Iso.review(42, string_to_doubled)
compose/1
Compose a list of isos into a single iso.
# Build incrementally
add_one =
Iso.make(
fn n -> n + 1 end,
fn n -> n - 1 end
)
add_two = Iso.compose(add_one, add_one)
add_five = Iso.compose([add_two, add_two, add_one])
Iso.view(10, add_five)
Iso.review(15, add_five)
Composing an empty list returns the identity iso.
empty_compose = Iso.compose([])
Iso.view(42, empty_compose)
Working with Structs
Isos work naturally with structs for converting between different representations of the same data.
defmodule Celsius do
defstruct [:value]
end
defmodule Fahrenheit do
defstruct [:value]
end
temp_struct_iso =
Iso.make(
fn %Celsius{value: c} ->
%Fahrenheit{value: c * 9 / 5 + 32}
end,
fn %Fahrenheit{value: f} ->
%Celsius{value: (f - 32) * 5 / 9}
end
)
c_temp = %Celsius{value: 0}
f_temp = Iso.view(c_temp, temp_struct_iso)
Iso.review(f_temp, temp_struct_iso)
Practical Example: JSON Encoding
A common use of isos is encoding/decoding between internal representations and external formats.
defmodule User do
defstruct [:id, :name, :email]
end
user_json_iso =
Iso.make(
# User -> Map (for JSON encoding)
fn %User{id: id, name: name, email: email} ->
%{"id" => id, "name" => name, "email" => email}
end,
# Map (from JSON decoding) -> User
fn %{"id" => id, "name" => name, "email" => email} ->
%User{id: id, name: name, email: email}
end
)
user = %User{id: 1, name: "Alice", email: "alice@example.com"}
# Convert to map for JSON encoding
json_map = Iso.view(user, user_json_iso)
# Convert back from map (after JSON decoding)
Iso.review(json_map, user_json_iso)
When to Use Isos
Use isos when you have:
- Lossless transformations: Converting between equivalent representations
- Unit conversions: Temperature, distance, currency (with exact numeric types)
- Encoding/decoding: Serialization, format conversions
- Type conversions: Between isomorphic data structures
Don’t use isos when:
- The transformation is not reversible (use a function or lens instead)
- The transformation loses information (use a prism for partial transformations)
-
The transformation can fail (use a prism with
Maybe) - You need to handle missing data (use a lens with safe variants)
Why No Bang Variants?
Notice that Iso operations have no ! suffix and no safe alternatives.
This is intentional.
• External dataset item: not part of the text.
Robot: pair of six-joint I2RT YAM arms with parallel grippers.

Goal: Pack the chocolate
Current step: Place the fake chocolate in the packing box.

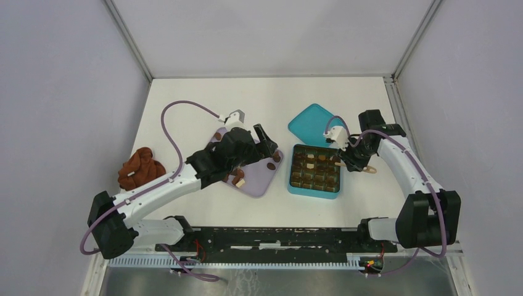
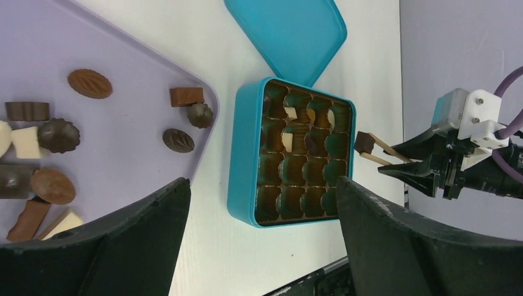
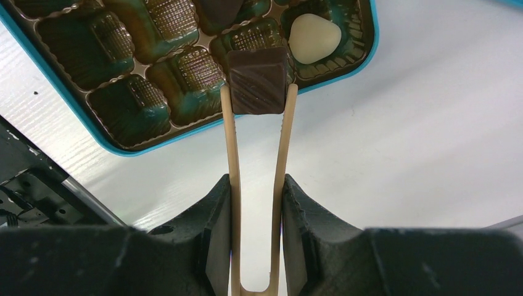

An Iso models no failure.
The bang convention in Elixir means “this has a non-bang counterpart that models failure.” But isos are total - if the transformation can fail, you don’t have an iso.
If an iso operation crashes, that’s a contract violation (a broken iso), not an expected failure mode. The crash is loud, immediate, and correct.